Ces agresseurs ne sont pas des clients, répétons le ! Ils sont ce qu’ils sont, à savoir des gens qui, pour diverses raisons, pécuniaires, putophobes et transphobes, profitent des retombées de cet état d’esprit et de la dégradation des conditions de travail qui en découlent. La violence symbolique, violence qui ne dit pas son nom mais qui œuvre dans le dénigrement des personnes impliquées dans la prostitution/travail du sexe en les rabaissant à la position de victimes. Bien qu’invisible pour l’opinion publique, elle produit des effets délétères que nous, associations, qui défendons les droits des personnes engagées dans le travail sexuel sommes en mesure de constater quotidiennement.
L’heure est venue d’en finir avec cette politique ignorante des réalités, au point de décider de mesures totalement inappropriées au regard de la population en exercice, irresponsable quant aux effets
désastreux sur la population concernée. Une poignée de « féministes abolitionnistes » a opté pour la répression des hommes et l’humiliation des femmes. Un programme d’avenir ! Comme les décideurs font
preuve d’absence totale de pensée propre, on s’inspire des pires modèles du point de vue des résultats. Nous savions pourtant grâce au réseau européen de sexworkers et aux mises en garde répétées de Pye
Jakobsson, activiste suédoise sur ce fameux modèle suédois qui s’est avéré catastrophique pour les femmes et leurs familles (cf doc. D’Ovidie).

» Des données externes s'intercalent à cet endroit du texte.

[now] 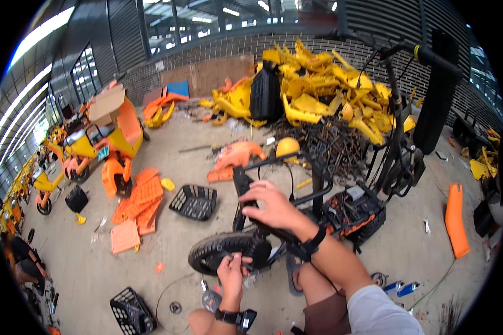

Et que fait l’État pour protéger les personnes en danger, pour qu’elles soient des sujets de droit comme tout résident de ce pays ? Il finance les diverses ONG en lien avec le travail du sexe, selon leurs positions
idéologiques sur la question. Mais, soyons clairs, nos associations font le travail que devrait assumer un État responsable de la sécurité de toute personne résidant sur le territoire !
Quand j’entends des propos, tels que « ce sont quand même des Êtres humains », j’entends avant tout la gêne que représentent des personnes qui dérangent clairement l’ordre établi, la reproduction de normes privilégiant le couple hétérosexuel et la descendance issue de leur union. Une traditionnelle m’a récemment dit « nous sommes des parias dans cette société ». Et, bien que beaucoup d’entre elles soient
des mères de famille, le stigmate de pute fait barrage à toute reconnaissance de leur inscription dans ce que Foucault appelle « le dispositif de sexualité » qui définit le prescrit et l’illicite.